Model Selection (linear-AS models)

Model selection method. Choose one of the model selection methods (details below) or Include all predictors, which simply enters all available predictors as main effects model terms. By default, Forward stepwise is used.

Forward Stepwise Selection. This starts with no effects in the model and adds and removes effects one step at a time until no more can be added or removed according to the stepwise criteria.

Best Subsets Selection. This checks "all possible" models, or at least a larger subset of the possible models than forward stepwise, to choose the best according to the best subsets criterion. Information Criterion (AICC) is based on the likelihood of the training set given the model, and is adjusted to penalize overly complex models. Adjusted R-squared is based on the fit of the training set, and is adjusted to penalize overly complex models.
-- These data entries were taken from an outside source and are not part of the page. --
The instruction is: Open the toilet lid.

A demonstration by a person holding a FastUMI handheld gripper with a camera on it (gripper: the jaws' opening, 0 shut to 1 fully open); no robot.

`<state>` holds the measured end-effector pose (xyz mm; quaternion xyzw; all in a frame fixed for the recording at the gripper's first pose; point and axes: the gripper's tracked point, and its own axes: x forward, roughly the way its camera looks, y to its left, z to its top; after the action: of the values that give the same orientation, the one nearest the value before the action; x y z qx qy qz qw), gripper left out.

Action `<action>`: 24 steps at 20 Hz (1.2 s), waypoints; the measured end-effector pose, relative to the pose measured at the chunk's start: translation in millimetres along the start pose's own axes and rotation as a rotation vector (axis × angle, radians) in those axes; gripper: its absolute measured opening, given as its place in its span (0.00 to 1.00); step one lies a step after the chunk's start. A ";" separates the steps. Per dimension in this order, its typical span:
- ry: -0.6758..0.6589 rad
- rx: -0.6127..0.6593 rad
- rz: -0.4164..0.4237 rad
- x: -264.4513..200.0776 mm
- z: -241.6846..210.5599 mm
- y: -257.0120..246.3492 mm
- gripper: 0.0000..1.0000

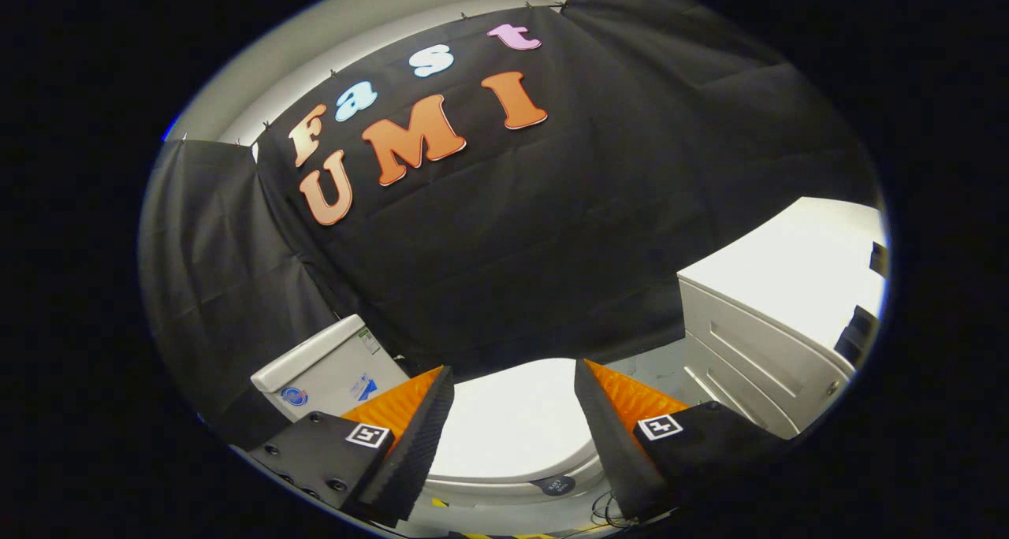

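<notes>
Black cloth [504, 232] hangs as the booth's back wall, creased and pinned along its top edge, with a pale wall and ceiling strip showing above it at upper left.

Left of the scene: the white toilet tank [323, 369] stands against the cloth, its flat cover tilted in this view, with small stickers on its front face. The tank sits just beyond and beside the left finger.

Centre: the toilet lid [512, 425] is white, closed, lying flat on the bowl. It is seen between the two fingers and just ahead of them, lower than the tips. A small dark round tag [554, 485] sits on the rim at the lid's near edge. Thin cables lie on the floor [654, 362] near the base, below the right finger.

Gripper [514, 381]: jaws stand wide apart, nothing between them, no contact with the lid. Each finger carries a ridged pad on its inner face and a square marker on its body.

Right: a white cabinet [757, 350] with drawer fronts and a flat top stands beside the toilet, apart from it, with a strip of pale floor between. Two dark objects sit at the cabinet top's far right edge; too cut off to identify.
</notes>
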<state>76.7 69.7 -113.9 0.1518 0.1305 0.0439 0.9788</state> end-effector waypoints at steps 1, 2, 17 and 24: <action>0.000 -0.006 -0.006 1.2 -12.3 -0.8 0.98; 0.021 -0.014 -0.007 2.4 -30.0 -2.6 0.98; 0.215 0.291 -0.071 13.9 -158.1 -70.7 0.99; 0.314 0.514 -0.152 24.6 -202.5 -99.6 0.99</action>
<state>50.6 36.0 -336.8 0.3754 0.2979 -0.0410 0.8767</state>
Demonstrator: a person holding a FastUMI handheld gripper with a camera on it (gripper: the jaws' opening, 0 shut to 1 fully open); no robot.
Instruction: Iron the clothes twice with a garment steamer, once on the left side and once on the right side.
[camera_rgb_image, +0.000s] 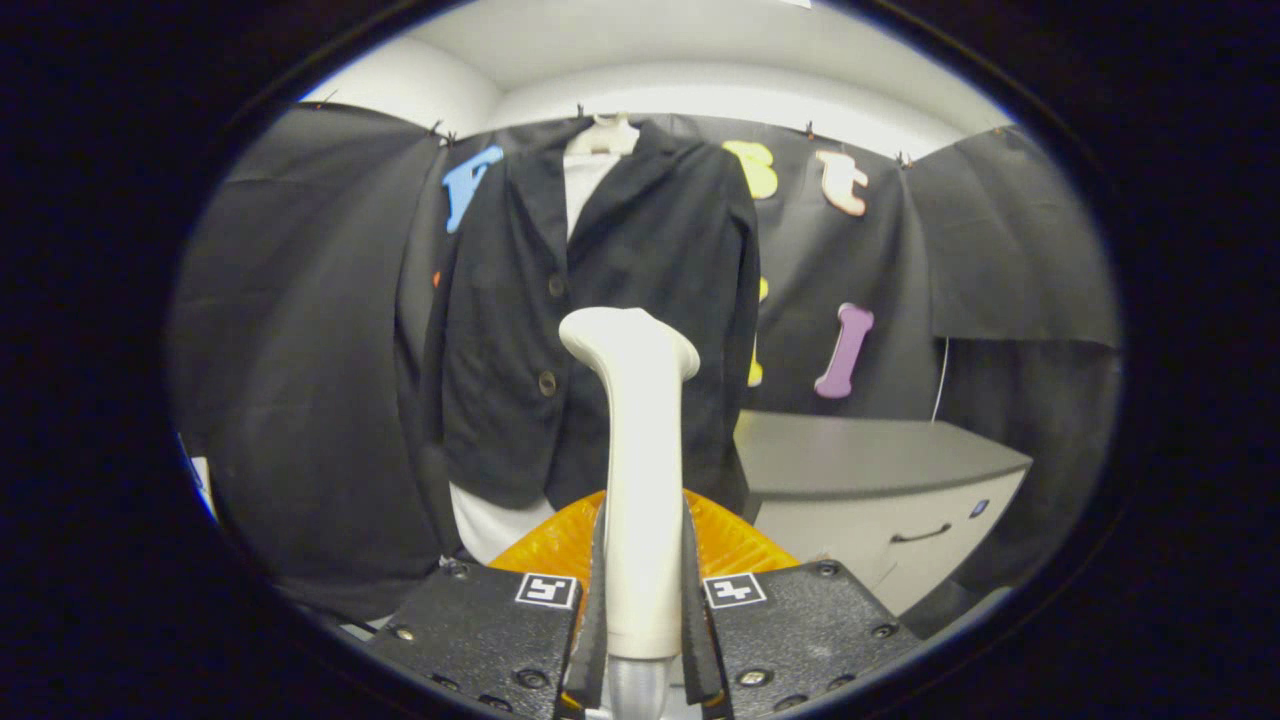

Overfit Prevention Criterion (ASE) is based on the fit (average squared error, or ASE) of the overfit prevention set. The overfit prevention set is a random subsample of approximately 30% of the original dataset that is not used to train the model.

The model with the greatest value of the criterion is chosen as the best model.

Note: Best subsets selection is more computationally intensive than forward stepwise selection. When best subsets is performed in conjunction with boosting, bagging, or very large datasets, it can take considerably longer to build than a standard model built using forward stepwise selection.